The EEOC has submitted for final publication its regulations interpreting the Genetic Information Nondiscrimination Act (GINA), which prohibits employers from acquiring or using employees’ genetic information. Should employers, the vast majority of whom have never even considered employees’ genetic information, care?
Yes. Assume, during a casual conversation with an employee, a supervisor asks “How are you?” The employee responds that she is “not well” because her grandmother was just diagnosed with Alzheimer’s. The employer has just acquired the employee’s “genetic information,” which GINA defines as including an employee’s family medical history. No GINA violation has yet occurred, however, because the rules create an exception for “inadvertent acquisition.” But, suppose the supervisor then expresses concern or empathy and, in doing so, invites the employee to share more specific details about the grandmother’s condition. Because this acquisition is no longer “inadvertent,” the employer has just violated GINA -- and may be found liable for compensatory and punitive damages to the extent available under Title VII, according to the EEOC.

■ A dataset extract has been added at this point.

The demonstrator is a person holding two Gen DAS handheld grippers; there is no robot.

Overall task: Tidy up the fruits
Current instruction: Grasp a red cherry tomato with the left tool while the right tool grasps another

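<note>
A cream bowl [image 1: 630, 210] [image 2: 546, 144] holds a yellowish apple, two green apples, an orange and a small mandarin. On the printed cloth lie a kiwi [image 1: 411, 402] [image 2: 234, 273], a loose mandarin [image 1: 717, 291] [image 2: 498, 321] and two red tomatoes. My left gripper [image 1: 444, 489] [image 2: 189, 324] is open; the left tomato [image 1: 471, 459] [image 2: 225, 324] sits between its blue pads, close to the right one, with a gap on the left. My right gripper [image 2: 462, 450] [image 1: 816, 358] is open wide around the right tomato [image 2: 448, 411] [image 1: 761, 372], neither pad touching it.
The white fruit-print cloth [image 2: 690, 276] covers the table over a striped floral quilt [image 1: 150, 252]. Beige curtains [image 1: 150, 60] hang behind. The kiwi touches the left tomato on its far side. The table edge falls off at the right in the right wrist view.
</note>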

Therefore, an employer’s best policy is to educate supervisors not to initiate, or engage in, communications about family medical history with an employee. In the above example, to avoid GINA liability concerns, the supervisor should simply have informed the employee that she could not discuss her grandmother’s condition any further. Though one may question whether employees really benefit from such restrictive limitations on natural, constructive workplace interactions, employers will have to take steps to ensure compliance with the law.